Cartas a Alécio de Andrade
O que dizem as imagens frente às palavras? O que vemos nos textos que as imagens não revelam? Alécio de Andrade transitou da poesia e da música para a fotografia ainda muito jovem. Aos 26 anos realizou sua primeira exposição, Itinerário da Infância, na Petite Galerie no Rio de Janeiro, com textos de apresentação de Marques Rebelo e Roberto Alvim Corrêa. Sobre as fotografias desta exposição, Drummond escreveu: “Uma arte vinculada com a mais fugitiva e perene das realidades poéticas, eis o dom sublime de Alécio de Andrade”. Esta mostra sobre o universo das crianças, que levou Alécio para o mundo, sendo exposta em diversas cidades da Europa, começando em Portugal, definiria muito de sua própria linguagem fotográfica já a partir daquele momento, um trabalho, portanto, fundamental para a compreensão de sua trajetória de vida inteira como fotógrafo.
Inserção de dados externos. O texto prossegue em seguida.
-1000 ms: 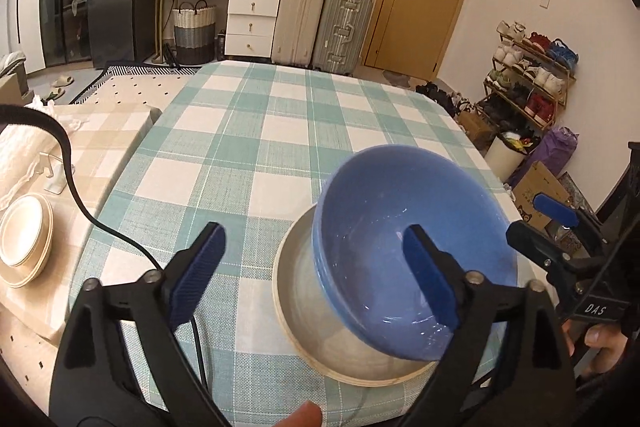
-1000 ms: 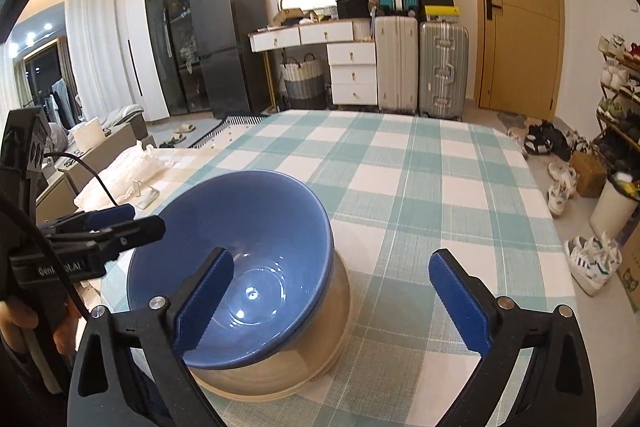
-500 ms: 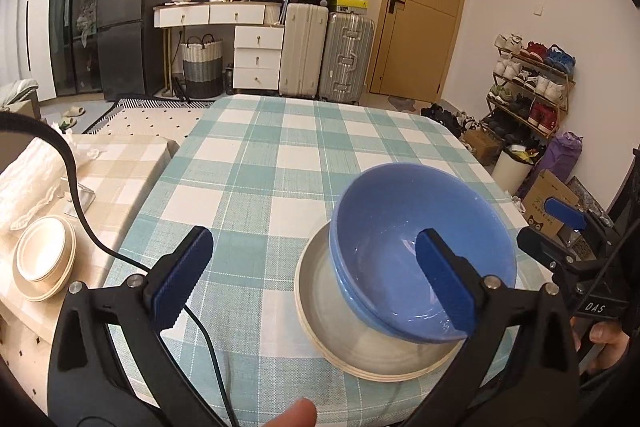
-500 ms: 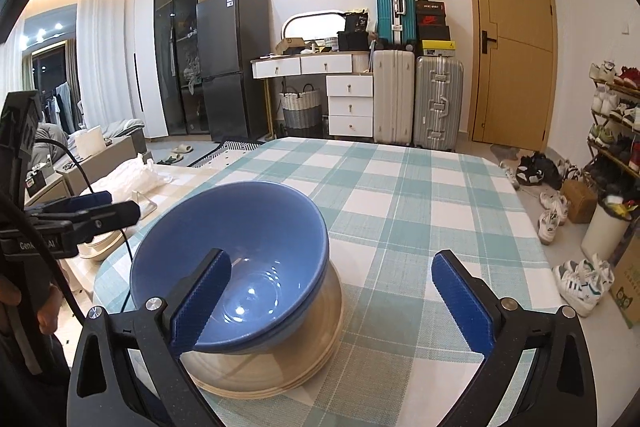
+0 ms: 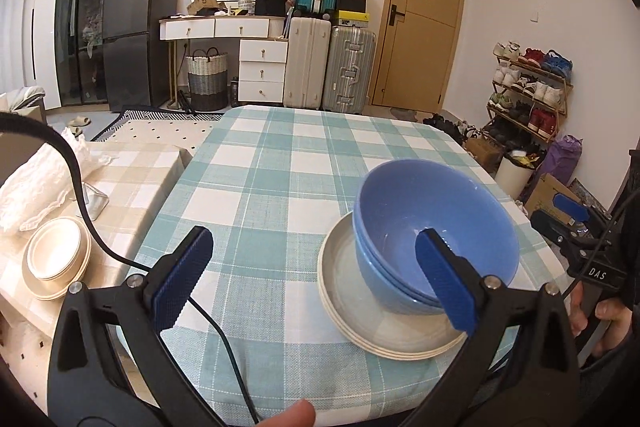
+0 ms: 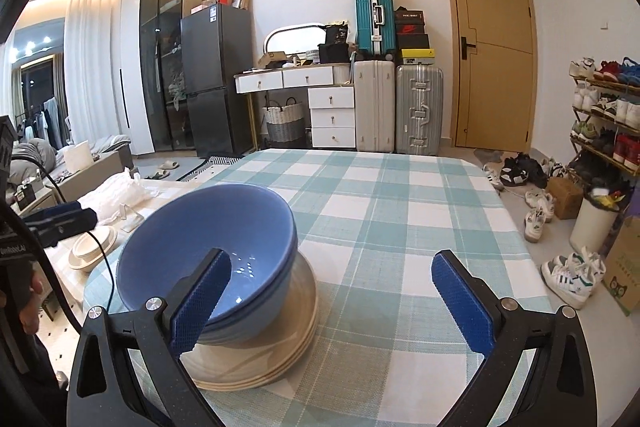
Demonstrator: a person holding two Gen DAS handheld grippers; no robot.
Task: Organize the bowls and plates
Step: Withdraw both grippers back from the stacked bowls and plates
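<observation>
Blue bowls (image 5: 434, 239) nested, sitting off-centre on cream plate stack (image 5: 384, 323), near table edge. My left gripper (image 5: 316, 279) wide, empty; right gripper (image 6: 332, 301) wide, empty. I judge next: centre bowls gently, avoid tipping. Second cream stack (image 5: 56, 263) on side table.

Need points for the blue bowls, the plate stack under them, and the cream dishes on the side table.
blue bowls (image 5: 436, 227): left wrist view, inner wall of the top bowl.
plate stack (image 5: 348, 279): left wrist view, bare part of the top plate.
cream dishes (image 5: 56, 255): left wrist view, inside of the top dish.
</observation>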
Outro projeto de Alécio, o de retratar o círculo de intelectuais, escritores, familiares e amigos com quem conviveu no Rio de Janeiro nestes anos de juventude, já se encontrava bastante amadurecido antes de sua partida para Paris em 1964, com uma bolsa de estudos em cinema para o Institut des Hautes Études Cinématographiques (IDHEC). Sua relação com esta geração de intelectuais brasileiros estruturou-se em grande parte no ambiente familiar, em torno das amizades e relações do pai, o escritor Almir de Andrade, mas em especial também no apreço pela literatura e pela vida intelectual nos seus anos de estudante e jovem artista.
Este projeto em torno do retrato fotográfico compõe, portanto, vertente essencial da fotografia de Alécio de Andrade. Já bastante estruturado em imagens que realizou ainda no Brasil, esta busca pelo retrato sensível e revelador de si e do outro desenvolveu-se continuadamente, em especial em suas interações com escritores, intelectuais, artistas e amigos que estiveram com ele em Paris, a cidade em que escolheu permanecer e viver, de 1964 até o seu falecimento em 2003. Esta sua precoce relação com a literatura, com a poesia e com o pensamento vivo de intelectuais com quem conviveu e manteve prolongada correspondência esclarece também a permanente relação com a escrita que Alécio de Andrade construiu ao longo de sua trajetória como fotógrafo e artista, sempre aproximando o seu processo criativo em imagens com o texto de importantes escritores, como nos livros que publicou em vida, com participações essenciais de Carlos Drummond de Andrade, Julio Cortazar e Françoise Dolto.
A exposição Cartas de Almir de Andrade, Carlos Drummond de Andrade, Antonio Bulhões, Ismael Cardim, Roberto Alvim Corrêa, Marco Aurélio Matos, Elza Proença, Marques Rebelo, Otto Lara Resende, Fernando Sabino a Alécio de Andrade, apresentada no IMS Rio entre 20 de outubro de 2018 e 24 de março de 2019, reúne imagens, muitas delas inéditas, que pertencem a este projeto fundador e de vida inteira de Alécio de Andrade em torno do retrato fotográfico, em particular do retrato de pessoas e personalidades brasileiras com quem partilhou momentos de intensa e íntima convivência, apresentadas em diálogo com as correspondências que manteve com muitos dos retratados, reunidas no livro homônimo Cartas de Almir de Andrade, Carlos Drummond de Andrade, Antonio Bulhões, Ismael Cardim, Roberto Alvim Corrêa, Marco Aurélio Matos, Elza Proença, Marques Rebelo, Otto Lara Resende, Fernando Sabino a Alécio de Andrade, organizado e editado por Patrícia Newcomer. Imagens e textos que transitam incessantemente de um lado a outro do oceano, forjando e realimentando relações afetivas e intelectuais em torno de um país em permanente construção e desconstrução.